**Your task**
Which lines of the data contain the string "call"? Show each of them.

*** Data block ***

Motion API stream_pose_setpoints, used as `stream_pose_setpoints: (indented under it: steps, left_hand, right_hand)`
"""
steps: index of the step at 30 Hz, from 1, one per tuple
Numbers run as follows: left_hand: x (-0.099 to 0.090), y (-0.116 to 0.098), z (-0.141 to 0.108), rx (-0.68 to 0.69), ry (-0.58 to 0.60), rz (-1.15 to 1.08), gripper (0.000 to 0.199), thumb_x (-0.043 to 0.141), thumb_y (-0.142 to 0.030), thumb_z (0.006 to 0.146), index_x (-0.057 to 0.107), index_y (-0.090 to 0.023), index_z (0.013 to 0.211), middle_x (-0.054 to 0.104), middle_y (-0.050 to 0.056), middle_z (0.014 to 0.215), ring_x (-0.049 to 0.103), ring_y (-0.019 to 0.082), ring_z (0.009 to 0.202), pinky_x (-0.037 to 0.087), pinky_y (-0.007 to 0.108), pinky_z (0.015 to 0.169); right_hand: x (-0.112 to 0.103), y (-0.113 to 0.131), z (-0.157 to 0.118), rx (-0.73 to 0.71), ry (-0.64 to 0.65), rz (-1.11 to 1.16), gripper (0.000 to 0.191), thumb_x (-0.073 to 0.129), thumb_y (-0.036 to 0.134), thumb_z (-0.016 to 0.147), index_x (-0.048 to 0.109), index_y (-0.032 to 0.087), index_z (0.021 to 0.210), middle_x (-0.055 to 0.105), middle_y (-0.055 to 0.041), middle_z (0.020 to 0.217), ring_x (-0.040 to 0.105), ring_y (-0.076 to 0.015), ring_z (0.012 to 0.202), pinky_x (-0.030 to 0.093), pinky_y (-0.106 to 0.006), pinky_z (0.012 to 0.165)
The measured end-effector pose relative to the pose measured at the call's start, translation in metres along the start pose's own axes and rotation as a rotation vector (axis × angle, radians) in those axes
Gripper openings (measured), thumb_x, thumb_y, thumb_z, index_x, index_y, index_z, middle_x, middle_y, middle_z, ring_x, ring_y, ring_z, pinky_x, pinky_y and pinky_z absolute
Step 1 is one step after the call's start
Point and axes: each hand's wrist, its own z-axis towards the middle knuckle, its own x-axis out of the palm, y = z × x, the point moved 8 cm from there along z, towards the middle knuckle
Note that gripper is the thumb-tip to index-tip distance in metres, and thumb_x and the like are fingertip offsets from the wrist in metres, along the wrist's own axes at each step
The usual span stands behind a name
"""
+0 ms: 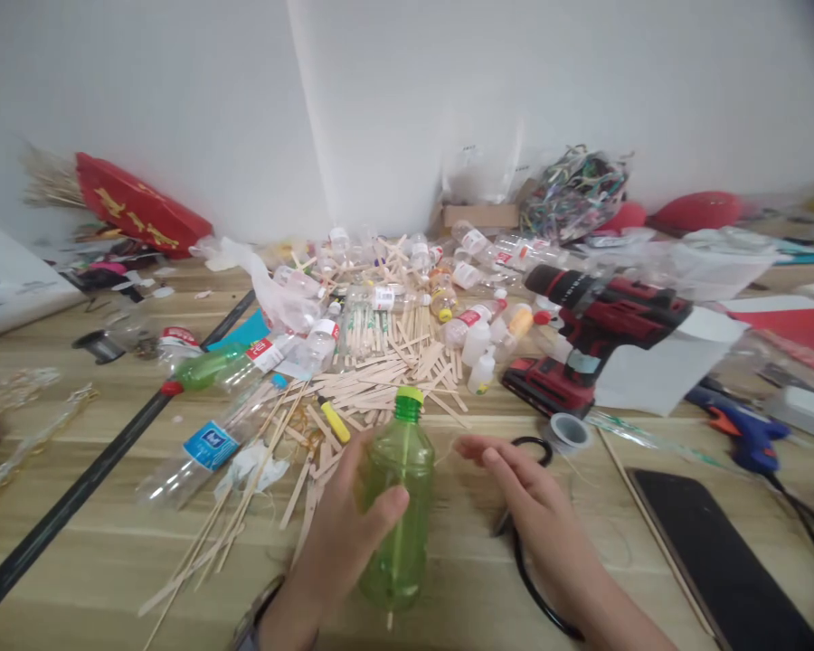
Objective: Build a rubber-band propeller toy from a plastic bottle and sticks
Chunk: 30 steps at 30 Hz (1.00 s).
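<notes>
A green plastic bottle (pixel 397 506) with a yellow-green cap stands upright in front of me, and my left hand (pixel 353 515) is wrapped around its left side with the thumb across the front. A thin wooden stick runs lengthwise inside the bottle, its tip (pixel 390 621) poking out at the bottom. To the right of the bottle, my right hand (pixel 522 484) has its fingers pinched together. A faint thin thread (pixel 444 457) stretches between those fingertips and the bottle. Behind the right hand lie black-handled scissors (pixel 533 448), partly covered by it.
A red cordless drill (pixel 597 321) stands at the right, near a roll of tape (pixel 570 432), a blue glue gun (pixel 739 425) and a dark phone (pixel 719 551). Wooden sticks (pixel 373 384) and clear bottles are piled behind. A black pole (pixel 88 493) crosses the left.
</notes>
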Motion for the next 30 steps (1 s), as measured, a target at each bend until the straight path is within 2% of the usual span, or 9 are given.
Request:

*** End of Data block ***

**Exercise answer**
The measured end-effector pose relative to the pose measured at the call's start, translation in metres along the start pose's own axes and rotation as a rotation vector (axis × angle, radians) in those axes
Step 1 is one step after the call's start

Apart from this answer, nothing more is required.